これは、目の奥の組織が炎症を起こすことで、まぶたが腫れたり、眼球が突出して見える症状です。
テレビなどで目の印象が変わった芸能人を見ると、「疲れているのかな?」と思うことがありますが、実はこの病気が隠れていることもあります。
診断方法と検査
病院では、以下のような検査で診断を行います。
- 血液検査:甲状腺ホルモン(T3・T4)、TSH、TRAbの値を測定。
- 触診:甲状腺の腫れや結節の有無を確認。
- エコー検査:甲状腺の状態を画像で確認。
- 心電図:動悸や脈拍異常の有無をチェック。
もし最近、動悸・体重減少・手の震えなどが続く方は、内科や内分泌専門の病院で一度検査してもらうのがおすすめです。
バセドウ病の治療法
治療には大きく分けて3つの方法があります。
1. 薬物療法(抗甲状腺薬)
最も一般的な治療法です。
メルカゾール(MMI)やプロパジール(PTU)という薬で、甲状腺ホルモンの合成を抑えます。
副作用としては肝機能障害や発疹が現れることがありますが、多くの人は内服でホルモン値が安定し、徐々に回復していきます。
2. 放射性ヨウ素治療
放射性ヨウ素を体内に取り込み、甲状腺細胞を部分的に破壊してホルモンを減らす方法です。
海外では標準的な治療で、日本でも希望する人が増えています。
3. 手術
薬でもコントロールできない場合や甲状腺が極端に大きい場合には、外科手術で甲状腺の一部を切除します。
志らくさんも医師の指導のもと、これらの治療法のいずれかを行っていると考えられます。
治療中に気をつける生活習慣
症状を安定させるためには、日常生活でもいくつかのポイントがあります。
- 睡眠をしっかり取る
- ストレスをためない
- タバコを控える
- 過度な運動や飲酒を避ける
- ヨウ素を含む食品(昆布・わかめなど)を摂りすぎない
特にストレス対策は重要です。
志らくさんのように毎日多くの人と関わる方ほど、自分の時間を大切にすることが病気の回復の助けになります。
志らくさんのメッセージから学べること
志らくさんが病気を隠さず公表したことは、多くのファンに勇気を与えました。
有名人がこうした病気を語ることで、「自分も疲れているだけじゃないかも」「一度検査してみよう」と思う人が増えるのは、とても大切なことです。

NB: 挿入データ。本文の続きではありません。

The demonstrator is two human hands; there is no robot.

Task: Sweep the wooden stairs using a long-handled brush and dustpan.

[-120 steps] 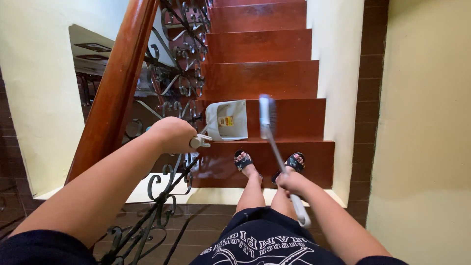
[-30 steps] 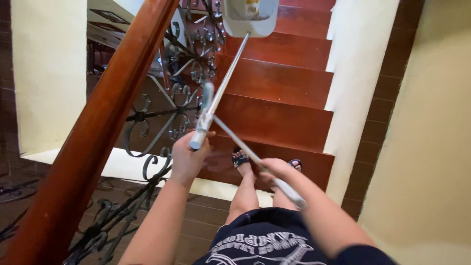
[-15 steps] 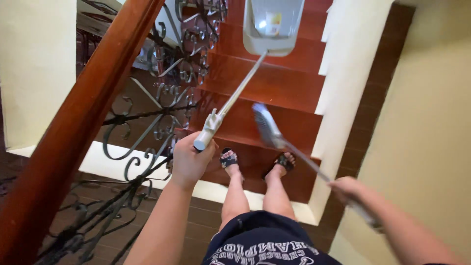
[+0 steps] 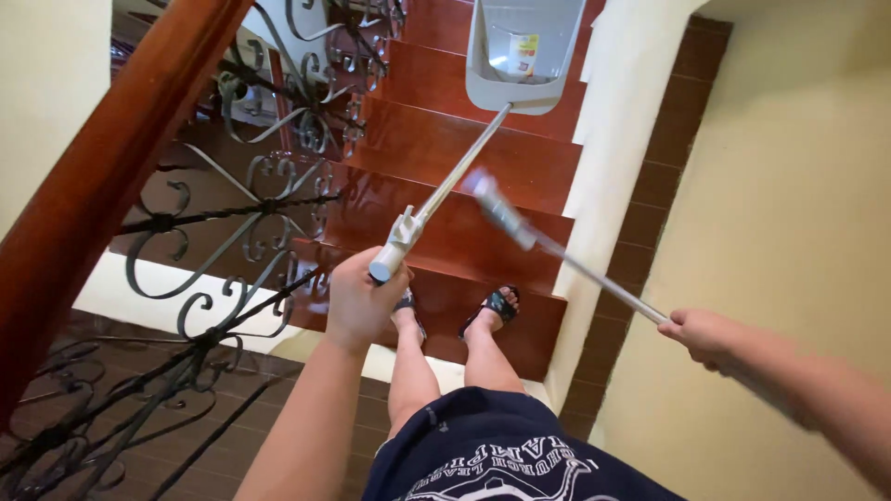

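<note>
— From where is the scene viewed?
— A single view is given, taken from a camera worn on the head and tilted steeply down and forward along the staircase [image 4: 445, 158].

— How near is it set?
— Close: the lap and both forearms fill the lower edge, the left hand [image 4: 357, 301] just below centre, the right hand [image 4: 705, 336] toward the right edge.

— What is taken in farther off?
— The wooden steps rise toward the top edge, the banister [image 4: 102, 167] crosses the left side, and the wall [image 4: 798, 186] fills the right. No second view is provided, so nothing is shared.
</note>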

病気は誰にでも起こりえます。大切なのは、早く気づき、適切に治療すること。
「病気を受け入れる」という姿勢こそ、志らくさんが見せてくれた強さではないでしょうか。
バセドウ病は治るのか?
きちんと治療を続ければ、バセドウ病はコントロールできます。
多くの人が数年で薬を減量または中止でき、普段どおりの生活に戻っています。
ただし、再発することもあるため、定期的な血液検査や医師のフォローが欠かせません。
「もう大丈夫」と自己判断せず、医師と二人三脚で長く向き合うことが回復へのカギとなります。
まとめ:心と体のバランスを取り戻そう
バセドウ病は「心と体のアクセルが離れない」病気。
でも、正しい治療と生活ケアで、再び穏やかなリズムを取り戻すことができます。
立川志らくさんのように、自分の体と真摯に向き合うことが、最も大切な一歩です。
疲れや不調を感じたら、無理せず一度立ち止まりましょう。
あなたの体は、いつでも「助けて」とサインを出しています。
その声に、耳を傾けてあげてください。